About FreeDoctor
FreeDoctor publishes plain-language health information built entirely from official, public sources. Our goal is simple: take authoritative but hard-to-read reference material and explain it clearly, while showing you exactly where every fact came from.
Where our information comes from
Every page is assembled from these official sources:
- NIH MedlinePlus — Consumer health topics and lab-test references from the U.S. National Library of Medicine.
- openFDA drug labels — Official FDA-approved prescribing information for medications.
- PubMed — Peer-reviewed medical literature from the National Library of Medicine.
- HRSA — The federal registry of health center service-delivery sites (free & low-cost clinics).
How pages are written
We use software to draft pages from the structured source data above. The writing model is restricted to rephrasing the provided material — it may not add facts, figures, dosages, or reference ranges that are not present in the source.
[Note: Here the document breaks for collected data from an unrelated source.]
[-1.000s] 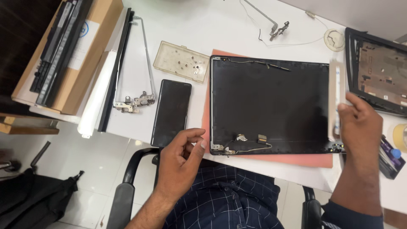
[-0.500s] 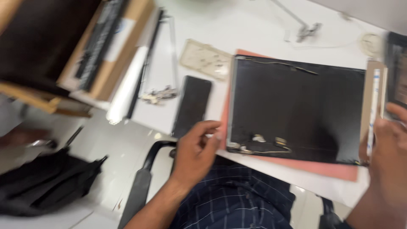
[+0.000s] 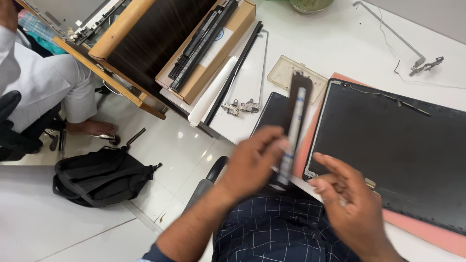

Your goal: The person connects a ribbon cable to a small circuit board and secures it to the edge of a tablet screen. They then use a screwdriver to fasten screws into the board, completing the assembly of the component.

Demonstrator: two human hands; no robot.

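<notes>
white table point(image 3: 340, 43), dark laptop lid point(image 3: 388, 145) lying flat. left hand point(image 3: 252, 165) pinches a long dark strip point(image 3: 293, 126) between thumb and fingertips, raised above the table edge; right hand point(image 3: 349, 204) fingers loosely open just beside its lower end.

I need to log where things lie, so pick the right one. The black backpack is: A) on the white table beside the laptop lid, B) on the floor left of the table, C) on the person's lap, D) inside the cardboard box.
B: the black backpack lies on the pale floor tiles, left of the white table and apart from the left hand.
</notes>
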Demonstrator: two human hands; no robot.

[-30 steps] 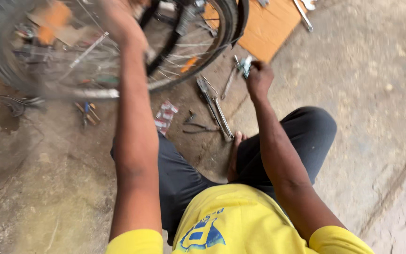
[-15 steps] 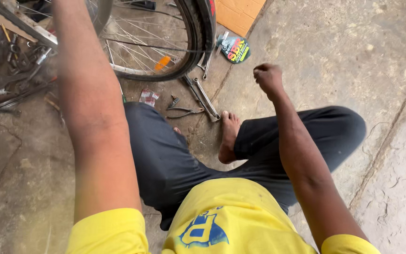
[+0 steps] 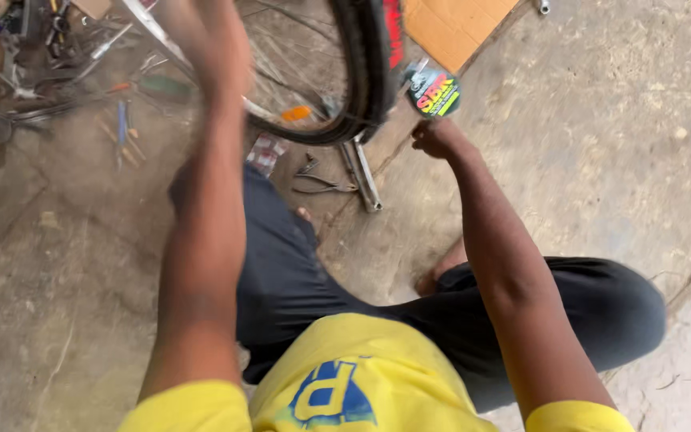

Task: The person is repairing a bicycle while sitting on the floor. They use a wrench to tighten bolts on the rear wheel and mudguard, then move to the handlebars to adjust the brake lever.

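Left hand (image 3: 201, 36): raised, blurred at the wheel spokes; finger state unclear.
Right hand (image 3: 435, 138): fist closed just below the bicycle tyre (image 3: 369, 72).
Floor (image 3: 617, 144): bare concrete, pliers (image 3: 323, 186) left of right fingers.

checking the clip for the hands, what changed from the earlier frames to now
The right hand, closed in a fist, moved from open floor up beside the tyre and the round colourful package. The left hand, blurred, stays raised at the wheel's spokes; its grip cannot be told. The view shifted, so the wheel sits more to the middle. The pliers, metal bar and cardboard lie as before.
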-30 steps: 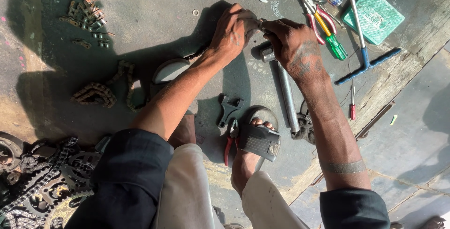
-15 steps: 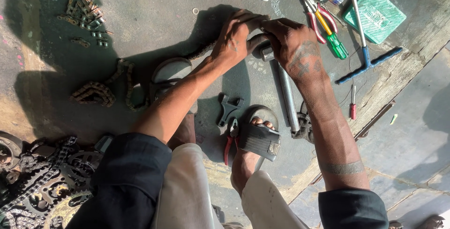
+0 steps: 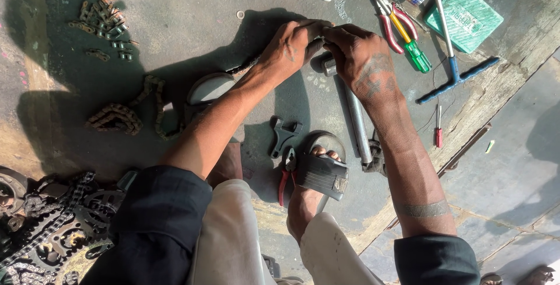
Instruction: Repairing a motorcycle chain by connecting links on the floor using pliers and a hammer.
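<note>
The left hand point(image 3: 291, 46) and right hand point(image 3: 361, 57) meet over the grey floor point(image 3: 192, 23), fingers pinched together on one end of a dark roller chain point(image 3: 248, 63). The chain trails back under the left wrist toward a round metal disc point(image 3: 210, 87). Whether a tool sits between the fingertips cannot be told.

For this step, judged from the hold:
- keep both grips close, so the link stays aligned
- keep the chain flat on the floor

A steel pipe point(image 3: 356, 116), smooth and cylindrical, lies beside the right forearm. Rusty chain pieces point(image 3: 116, 116) lie to the left, coarse and knobbly. Plastic-handled screwdrivers point(image 3: 408, 40) and a blue T-wrench point(image 3: 452, 63) lie beyond
</note>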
Every number and claim is checked against the original source text before a page is published; anything that cannot be traced back is removed or flagged for review.
We attribute claims directly in the text (“According to the NIH…”, “The FDA label states…”) and list the underlying sources, with links and a last-updated date, at the bottom of every page.
How pages are kept current
Source datasets are re-ingested on a regular schedule. When a source updates, the affected pages are regenerated and their “last updated” date changes accordingly.
What we do not do
- We do not employ physicians and do not provide medical advice or diagnosis.
- We do not invent author bylines, reviewer names, or professional credentials.
- We do not publish facts that are not present in a cited official source.
An important note
FreeDoctor is an information aggregator, not a medical provider. This content is for general education only and is not a substitute for advice, diagnosis, or treatment from a qualified health professional. If you have a medical concern, contact a licensed clinician; in an emergency, call your local emergency number.